- **Exercise instructions**: The full listing should be reproduced exactly as it appears.

%%

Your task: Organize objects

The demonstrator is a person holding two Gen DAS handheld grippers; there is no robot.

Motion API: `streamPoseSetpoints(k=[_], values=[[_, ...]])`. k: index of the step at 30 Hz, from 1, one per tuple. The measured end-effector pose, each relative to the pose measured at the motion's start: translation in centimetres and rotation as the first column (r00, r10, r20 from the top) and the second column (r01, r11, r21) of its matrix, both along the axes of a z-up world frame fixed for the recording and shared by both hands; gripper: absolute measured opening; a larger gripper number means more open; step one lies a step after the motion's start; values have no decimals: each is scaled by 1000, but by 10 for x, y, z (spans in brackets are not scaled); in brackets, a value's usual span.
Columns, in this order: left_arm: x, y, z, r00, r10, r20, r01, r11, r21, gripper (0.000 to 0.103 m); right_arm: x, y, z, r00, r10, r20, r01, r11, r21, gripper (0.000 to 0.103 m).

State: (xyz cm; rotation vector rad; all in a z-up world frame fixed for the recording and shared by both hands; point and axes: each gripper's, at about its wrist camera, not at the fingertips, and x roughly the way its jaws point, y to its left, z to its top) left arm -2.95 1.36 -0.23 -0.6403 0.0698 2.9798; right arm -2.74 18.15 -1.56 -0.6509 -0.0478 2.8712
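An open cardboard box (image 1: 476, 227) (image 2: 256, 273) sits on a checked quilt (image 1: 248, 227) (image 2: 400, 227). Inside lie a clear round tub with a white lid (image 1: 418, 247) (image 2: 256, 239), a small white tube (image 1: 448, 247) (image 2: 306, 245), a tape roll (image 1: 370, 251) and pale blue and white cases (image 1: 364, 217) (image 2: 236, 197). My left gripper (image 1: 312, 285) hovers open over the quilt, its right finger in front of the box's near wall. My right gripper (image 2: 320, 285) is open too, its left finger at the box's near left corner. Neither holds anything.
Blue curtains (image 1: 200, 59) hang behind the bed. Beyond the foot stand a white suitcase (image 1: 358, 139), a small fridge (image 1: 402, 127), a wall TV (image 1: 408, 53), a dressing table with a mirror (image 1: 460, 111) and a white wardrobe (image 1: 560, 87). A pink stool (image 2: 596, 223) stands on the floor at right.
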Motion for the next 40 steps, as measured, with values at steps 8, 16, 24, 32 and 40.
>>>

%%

- **Response to this task**:
Your task: Organize objects

The demonstrator is a person holding two Gen DAS handheld grippers; there is no robot.

Motion API: `streamPoseSetpoints(k=[_], values=[[_, ...]])`. k: index of the step at 30 Hz, from 1, one per tuple. The measured end-effector pose, each relative to the pose measured at the motion's start: translation in centimetres and rotation as the first column (r00, r10, r20 from the top) and the second column (r01, r11, r21) of its matrix, both along the axes of a z-up world frame fixed for the recording and shared by both hands; gripper: absolute measured opening; a larger gripper number means more open; step one lies a step after the motion's start; values have no decimals: each is scaled by 1000, but by 10 for x, y, z (spans in brackets are not scaled); in brackets, a value's usual span.
Columns, in this order: left_arm: x, y, z, r00, r10, r20, r01, r11, r21, gripper (0.000 to 0.103 m); right_arm: x, y, z, r00, r10, r20, r01, r11, r21, gripper (0.000 to 0.103 m).

State: (xyz cm; rotation vector rad; all in a z-up world frame fixed for the recording and shared by both hands; point and axes: each gripper's, at about its wrist camera, not at the fingertips, and x roughly the way its jaws point, y to its left, z to its top) left arm -2.95 1.36 -0.23 -0.6403 0.0698 2.9798; right arm -2.74 18.15 -1.56 -0.6509 -0.0478 2.8712
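An open cardboard box (image 1: 476, 227) (image 2: 256, 273) sits on a checked quilt (image 1: 248, 227) (image 2: 400, 227). Inside lie a clear round tub with a white lid (image 1: 418, 247) (image 2: 256, 239), a small white tube (image 1: 448, 247) (image 2: 306, 245), a tape roll (image 1: 370, 251) and pale blue and white cases (image 1: 364, 217) (image 2: 236, 197). My left gripper (image 1: 312, 285) hovers open over the quilt, its right finger in front of the box's near wall. My right gripper (image 2: 320, 285) is open too, its left finger at the box's near left corner. Neither holds anything.
Blue curtains (image 1: 200, 59) hang behind the bed. Beyond the foot stand a white suitcase (image 1: 358, 139), a small fridge (image 1: 402, 127), a wall TV (image 1: 408, 53), a dressing table with a mirror (image 1: 460, 111) and a white wardrobe (image 1: 560, 87). A pink stool (image 2: 596, 223) stands on the floor at right.
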Motion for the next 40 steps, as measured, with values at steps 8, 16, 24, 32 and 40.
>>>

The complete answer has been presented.